June 9, 2020
3D facial scans have potential to speed diagnoses for children with genetic diseases
Researchers from Alberta, California and Colorado combine 3D imaging and machine learning to create prototype diagnostic tool
Most children with rare genetic diseases spend years undergoing medical tests and waiting for a diagnosis — a long, exhausting process that takes its toll on children and families. Almost half of these children never get a definitive diagnosis.
An international team led by scientists and clinicians at the universities of Calgary, Colorado and California has developed a prototype tool based on three-dimensional (3D) facial imaging with potential to shorten that diagnostic odyssey by making it easier to diagnose genetic diseases.
- Photo above: A machine learning algorithm analyzed thousands of 3D facial images in a secure database to ID aspects of facial shape and structure that differentiate hundreds of genetic syndromes. Shown here are computer-generated images illustrating facial features that distinguish different syndromes. The names you see refer to genetic conditions. Courtesy of Genetics in Medicine
“Families tell us having a diagnosis for their child’s rare disease is life-changing,” says Dr. Benedikt Hallgrímsson, PhD, professor and head of the Department of Cell biology and Anatomy, and scientific director (basic science) at the Alberta Children’s Hospital Research Institute in the Cumming School of Medicine at the University of Calgary. “A diagnosis is essential to children getting the right treatments and connecting with other children and families with the same syndrome.”
Clinical geneticists have long relied on distinctive facial features as an important guide to diagnose genetic syndromes.
In a new study published in Genetics in Medicine, the researchers created a unique library of 3D facial images of 7,057 participants from the United States, Canada, and the United Kingdom, including children and adults with 396 genetic syndromes, their relatives and other unaffected people. The secure database is hosted by FaceBase, an international consortium funded by the National Institute of Dental and Craniofacial Research, part of the National Institutes of Health (NIH).
The researchers then used this secure database to train a machine-learning algorithm to identify most of the genetic syndromes with moderate-to-high accuracy. Based on facial shape, 96 per cent of study subjects were correctly classified as either unaffected or having a syndrome, and for most, the algorithm was able to provide a prioritized list of likely diagnoses.

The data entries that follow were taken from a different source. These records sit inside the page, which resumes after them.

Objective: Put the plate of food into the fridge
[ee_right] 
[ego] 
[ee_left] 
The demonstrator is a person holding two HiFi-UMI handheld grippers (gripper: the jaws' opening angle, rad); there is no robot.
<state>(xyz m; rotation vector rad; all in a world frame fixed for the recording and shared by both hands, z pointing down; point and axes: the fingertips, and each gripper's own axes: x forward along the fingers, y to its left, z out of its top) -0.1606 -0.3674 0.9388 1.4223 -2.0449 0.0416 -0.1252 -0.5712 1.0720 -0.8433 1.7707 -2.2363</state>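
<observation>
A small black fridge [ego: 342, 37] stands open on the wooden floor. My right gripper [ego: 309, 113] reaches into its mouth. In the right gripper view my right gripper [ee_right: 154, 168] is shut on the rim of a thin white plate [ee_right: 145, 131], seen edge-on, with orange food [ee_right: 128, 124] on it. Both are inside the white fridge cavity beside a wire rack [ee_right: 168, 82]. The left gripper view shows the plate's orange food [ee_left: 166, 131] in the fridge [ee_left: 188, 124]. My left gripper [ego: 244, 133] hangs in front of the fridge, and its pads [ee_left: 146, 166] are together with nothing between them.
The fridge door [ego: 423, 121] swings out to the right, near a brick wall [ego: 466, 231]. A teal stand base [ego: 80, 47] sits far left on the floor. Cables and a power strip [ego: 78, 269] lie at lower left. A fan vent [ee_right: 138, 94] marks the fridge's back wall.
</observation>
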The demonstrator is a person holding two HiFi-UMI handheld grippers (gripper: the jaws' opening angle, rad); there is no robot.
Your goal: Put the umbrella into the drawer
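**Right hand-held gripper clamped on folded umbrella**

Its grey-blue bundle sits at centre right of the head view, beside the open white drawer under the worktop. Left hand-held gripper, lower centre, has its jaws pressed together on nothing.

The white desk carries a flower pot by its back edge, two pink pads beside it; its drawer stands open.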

The COVID-19 pandemic has accelerated a rapid shift to telemedicine by genetics clinics, including those at UCalgary, the University of California San Francisco (UCSF), and the University of Colorado, but the study team says the field still lacks tools to replace many aspects of the in-person physical exam. The automated diagnostic approach developed in this study could extend the ability of clinical geneticists to diagnose patients. It could also help guide general practitioners on potential diagnoses, enabling them to connect patients with appropriate specialty care and community support.

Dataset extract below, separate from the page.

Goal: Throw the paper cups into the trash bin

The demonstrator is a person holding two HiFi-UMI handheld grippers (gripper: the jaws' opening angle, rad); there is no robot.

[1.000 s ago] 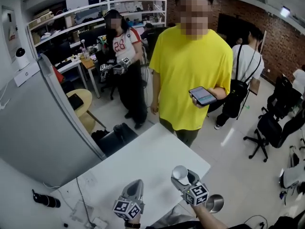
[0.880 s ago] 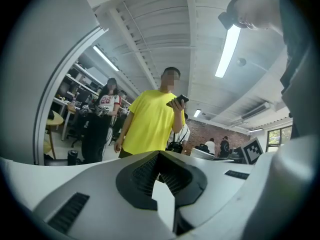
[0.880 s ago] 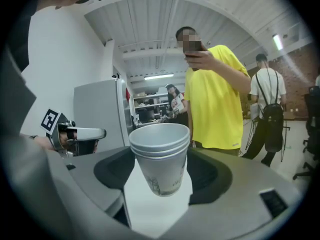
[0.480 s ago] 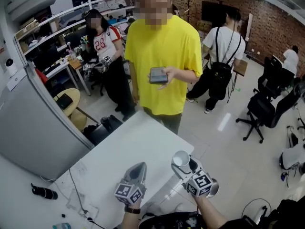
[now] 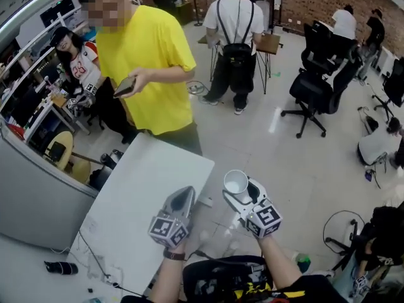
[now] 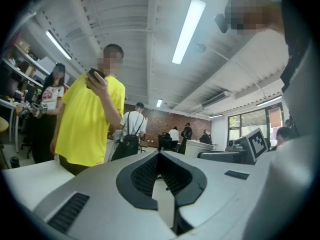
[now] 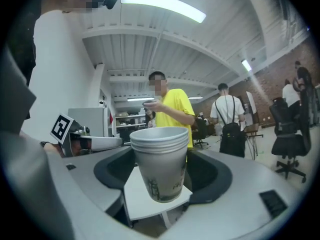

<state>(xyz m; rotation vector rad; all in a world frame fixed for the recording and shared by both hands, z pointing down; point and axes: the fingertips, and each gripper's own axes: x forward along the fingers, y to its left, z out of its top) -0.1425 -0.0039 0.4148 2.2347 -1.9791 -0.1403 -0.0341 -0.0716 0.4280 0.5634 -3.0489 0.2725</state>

“Clinical genetics is labour-intensive,” says Dr. Ophir Klein, MD, PhD, the Larry L. Hillblom Distinguished Professor in Craniofacial Anomalies and the Charles J. Epstein Professor of Human Genetics at UCSF, where he is chief of medical genetics. “Some clinics have a two-year waiting list to get in.

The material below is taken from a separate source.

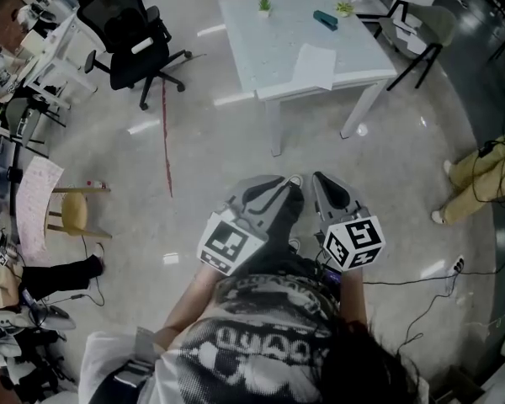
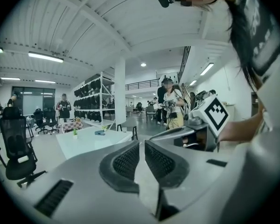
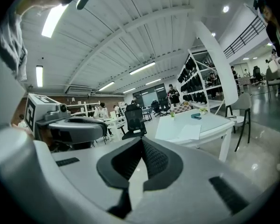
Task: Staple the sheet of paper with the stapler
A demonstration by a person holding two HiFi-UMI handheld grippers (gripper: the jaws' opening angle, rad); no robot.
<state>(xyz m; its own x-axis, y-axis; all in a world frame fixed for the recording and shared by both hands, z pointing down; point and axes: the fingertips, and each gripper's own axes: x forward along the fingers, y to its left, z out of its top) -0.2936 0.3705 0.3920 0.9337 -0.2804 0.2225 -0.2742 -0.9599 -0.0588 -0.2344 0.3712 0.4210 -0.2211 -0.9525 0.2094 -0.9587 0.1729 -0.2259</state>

Using 3D imaging could dramatically enhance clinicians’ ability to diagnose children more quickly and inexpensively.
The current study represents an important proof-of-concept for facilitating genetic diagnoses, but the researchers emphasize further work is needed to deploy a privacy-protected clinical tool. Currently, the approach relies on expensive 3D cameras, but this is expected to change with advances in smartphone technologies.
“We have designed a prototype with significant potential to become a clinical tool around the world,” says Dr. Richard Spritz, MD, professor of paediatrics and director of the Human Medical Genetics and Genomics Program at the University of Colorado School of Medicine. “Our hope is that one day soon, our patients can securely take a photo of their face with a smartphone and send it to their doctor for analysis in a confidential database.”
“In low-income countries where genetic testing and medical geneticists aren’t available, this could become a transformational new tool,” adds Hallgrímsson, also a member of the McCaig Institute for Bone and Joint Health at UCalgary.
This research was supported by the National Institutes of Health, the Alberta Children's Hospital Foundation through the Alberta Children’s Hospital Research Institute, and The Larry L. Hillblom Foundation.
Benedikt Hallgrímsson is professor and head of the Department of Cell Biology and Anatomy, a professor in the Department of Radiology, scientific director (basic science) at the Alberta Children’s Hospital Research Institute and a member of the McCaig Institute for Bone and Joint Health.
Nicholas Weiler is with the University of California San Francisco and Karen Thomas is with the Alberta Children’s Hospital Research Institute.